* RAW DATA

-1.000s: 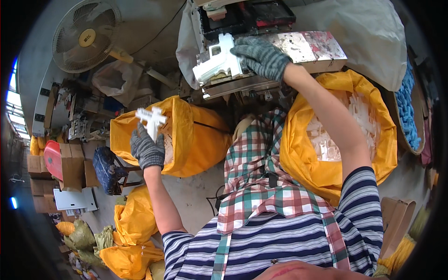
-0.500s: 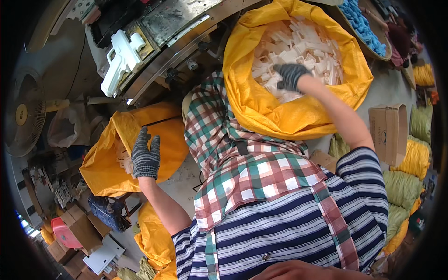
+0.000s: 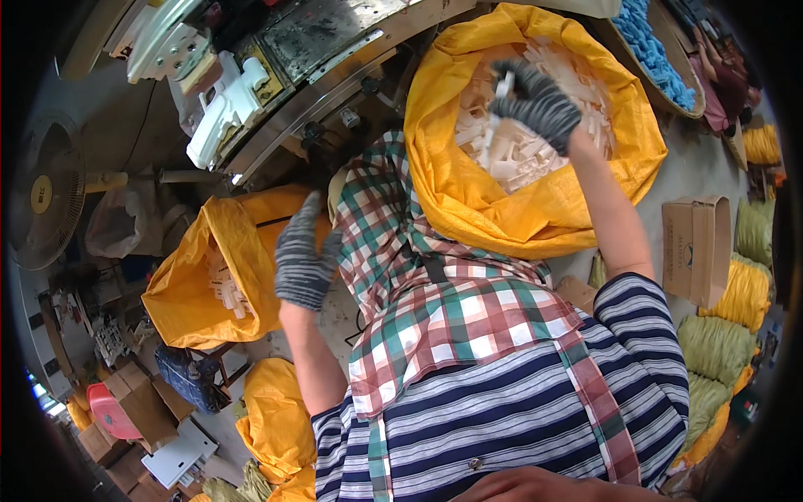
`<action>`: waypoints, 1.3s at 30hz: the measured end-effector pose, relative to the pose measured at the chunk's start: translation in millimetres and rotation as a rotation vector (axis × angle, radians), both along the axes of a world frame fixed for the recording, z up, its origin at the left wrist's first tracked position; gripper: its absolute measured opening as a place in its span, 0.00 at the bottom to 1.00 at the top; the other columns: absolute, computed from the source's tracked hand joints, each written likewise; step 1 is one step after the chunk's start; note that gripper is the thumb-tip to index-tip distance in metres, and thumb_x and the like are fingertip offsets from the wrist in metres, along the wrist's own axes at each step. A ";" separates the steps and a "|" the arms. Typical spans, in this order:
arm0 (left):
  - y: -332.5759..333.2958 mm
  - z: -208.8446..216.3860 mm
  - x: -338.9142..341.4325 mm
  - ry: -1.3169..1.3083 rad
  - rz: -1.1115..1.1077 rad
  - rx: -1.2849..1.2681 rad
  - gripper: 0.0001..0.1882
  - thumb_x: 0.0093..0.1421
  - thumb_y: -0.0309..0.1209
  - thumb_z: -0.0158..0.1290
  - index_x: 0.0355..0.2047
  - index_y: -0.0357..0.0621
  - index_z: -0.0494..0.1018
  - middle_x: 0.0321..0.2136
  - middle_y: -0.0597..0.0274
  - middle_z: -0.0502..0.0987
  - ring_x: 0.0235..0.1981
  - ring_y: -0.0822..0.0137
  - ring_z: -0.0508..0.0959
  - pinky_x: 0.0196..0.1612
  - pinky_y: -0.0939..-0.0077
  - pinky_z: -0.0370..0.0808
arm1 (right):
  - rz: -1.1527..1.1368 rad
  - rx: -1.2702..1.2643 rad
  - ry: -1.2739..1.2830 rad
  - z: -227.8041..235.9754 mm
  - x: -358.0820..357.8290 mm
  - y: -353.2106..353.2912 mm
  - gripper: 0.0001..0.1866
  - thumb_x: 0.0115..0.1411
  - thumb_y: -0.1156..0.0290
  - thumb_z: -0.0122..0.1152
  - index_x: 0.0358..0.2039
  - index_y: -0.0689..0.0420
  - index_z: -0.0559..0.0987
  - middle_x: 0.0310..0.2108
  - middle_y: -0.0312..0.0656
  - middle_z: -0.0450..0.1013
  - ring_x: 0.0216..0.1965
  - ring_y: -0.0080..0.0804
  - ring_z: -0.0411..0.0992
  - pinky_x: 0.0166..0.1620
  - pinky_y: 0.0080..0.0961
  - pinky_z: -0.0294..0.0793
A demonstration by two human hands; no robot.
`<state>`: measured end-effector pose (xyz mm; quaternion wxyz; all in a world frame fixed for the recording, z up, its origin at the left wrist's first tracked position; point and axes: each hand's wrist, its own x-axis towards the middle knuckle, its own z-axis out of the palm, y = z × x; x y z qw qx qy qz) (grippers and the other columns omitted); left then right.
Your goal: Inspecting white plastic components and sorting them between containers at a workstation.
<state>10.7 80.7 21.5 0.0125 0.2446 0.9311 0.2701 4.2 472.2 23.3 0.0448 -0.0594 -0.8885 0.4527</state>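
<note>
My right hand (image 3: 542, 109), in a grey knitted glove, is above the open yellow sack (image 3: 535, 238) at the upper right. Its fingers are closed on a small white plastic piece (image 3: 502, 88). Many pale plastic pieces (image 3: 510, 159) fill that sack. My left hand (image 3: 306, 261), gloved alike, is held up with fingers stretched and nothing in it, beside a second yellow sack (image 3: 180, 297) holding some pale pieces (image 3: 227, 289). A white pistol-shaped plastic piece (image 3: 224, 109) lies on a fixture at the machine's edge.
The machine's metal bed (image 3: 318, 42) runs across the top left, with a metal block (image 3: 171, 54) above the fixture. A fan (image 3: 46, 197) stands far left. A container of blue pieces (image 3: 648, 42), a cardboard box (image 3: 696, 251) and stacked bundles (image 3: 715, 347) line the right.
My right hand has lifted and turned, now with a white piece in its fingers. My left hand has moved right, away from the second sack. More of the metal block shows at the top left.
</note>
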 end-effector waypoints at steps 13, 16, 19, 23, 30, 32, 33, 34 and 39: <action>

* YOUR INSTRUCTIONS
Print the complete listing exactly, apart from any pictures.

* REPLY TO THE TASK
-1.000s: 
-0.500s: 
+0.000s: 
`<action>`: waypoints, 1.3s at 30hz: the measured end-effector pose, relative to the pose measured at the chunk's start: translation in millimetres and rotation as a rotation vector (axis × angle, radians), both along the axes of a world frame fixed for the recording, z up, its origin at the left wrist's first tracked position; gripper: its absolute measured opening as a place in its span, 0.00 at the bottom to 1.00 at the top; the other columns: absolute, computed from the source's tracked hand joints, each written likewise; step 1 is one step after the chunk's start; note that gripper is the thumb-tip to index-tip distance in metres, and thumb_x and the like are fingertip offsets from the wrist in metres, along the wrist's own axes at each step. A ";" separates the steps and a "|" the arms. Typical spans, in this order:
arm0 (left):
  - y: -332.5759..333.2958 mm
  - z: -208.8446..216.3860 mm
  - x: -338.9142..341.4325 mm
  - ry: -1.3169..1.3083 rad
  - rz: -1.1115..1.1077 rad
  - rx: -1.2849..1.2681 rad
  - gripper: 0.0001..0.1882
  - thumb_x: 0.0093..0.1421
  - thumb_y: -0.0309..0.1209
  - thumb_z: -0.0158..0.1290
  - index_x: 0.0355..0.2047
  - index_y: -0.0357..0.0621
  - index_z: -0.0494..0.1018
  - middle_x: 0.0321..0.2136
  - middle_y: -0.0597..0.0274
  - middle_z: -0.0502..0.0987
  - ring_x: 0.0235..0.1981
  - ring_y: -0.0822..0.0137
  - ring_z: -0.0508..0.0959
  - pinky_x: 0.0196..0.1612
  - pinky_y: -0.0939..-0.0077
  - pinky_z: -0.0370..0.0808
arm1 (right):
  - rz: -1.1527..1.1368 rad
  - rx: -1.2702..1.2643 rad
  - ry: -1.2739..1.2830 rad
  - z: -227.8041..235.9754 mm
  - x: -358.0820..357.8290 mm
  - y: -353.2106..353.2912 mm
  - gripper: 0.0001..0.1866
  - thumb_x: 0.0115..0.1411
  - thumb_y: -0.1156..0.0290
  - thumb_z: -0.0122..0.1152
  - index_x: 0.0358..0.2039
  - index_y: -0.0689..0.0420
  - index_z: -0.0559..0.0987
  - middle_x: 0.0310..0.2108
  - middle_y: -0.0312..0.0656
  - middle_z: -0.0450..0.1013
  - ring_x: 0.0216..0.1965
  - ring_y: -0.0080..0.0804
  - ring_z: -0.0411..0.0992
  - pinky_x: 0.0166..0.1620
  - pinky_y: 0.0080..0.0961
  - pinky_z: -0.0294..0.0793
A demonstration by two human hands; no robot.
`<state>`: measured end-effector pose (xyz mm; quaternion wxyz; all in a world frame fixed for the recording, z up, its origin at the left wrist's first tracked position; point and axes: each hand's wrist, its own x-axis towards the middle knuckle, its own z-axis out of the palm, y = z × x; x y z qw qx qy qz) (grippers and the other columns omitted); left then right.
Your goal: Inspecting white plastic components and sorting them between containers at a workstation.
<state>10.7 80.7 21.5 0.0125 0.2446 0.9311 0.2701 4.2 472.2 23.3 0.0448 -0.0594 -0.8885 0.4527</state>
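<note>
My right hand (image 3: 542, 109), in a grey knitted glove, is above the open yellow sack (image 3: 535, 238) at the upper right. Its fingers are closed on a small white plastic piece (image 3: 502, 88). Many pale plastic pieces (image 3: 510, 159) fill that sack. My left hand (image 3: 306, 261), gloved alike, is held up with fingers stretched and nothing in it, beside a second yellow sack (image 3: 180, 297) holding some pale pieces (image 3: 227, 289). A white pistol-shaped plastic piece (image 3: 224, 109) lies on a fixture at the machine's edge.
The machine's metal bed (image 3: 318, 42) runs across the top left, with a metal block (image 3: 171, 54) above the fixture. A fan (image 3: 46, 197) stands far left. A container of blue pieces (image 3: 648, 42), a cardboard box (image 3: 696, 251) and stacked bundles (image 3: 715, 347) line the right.
My right hand has lifted and turned, now with a white piece in its fingers. My left hand has moved right, away from the second sack. More of the metal block shows at the top left.
</note>
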 end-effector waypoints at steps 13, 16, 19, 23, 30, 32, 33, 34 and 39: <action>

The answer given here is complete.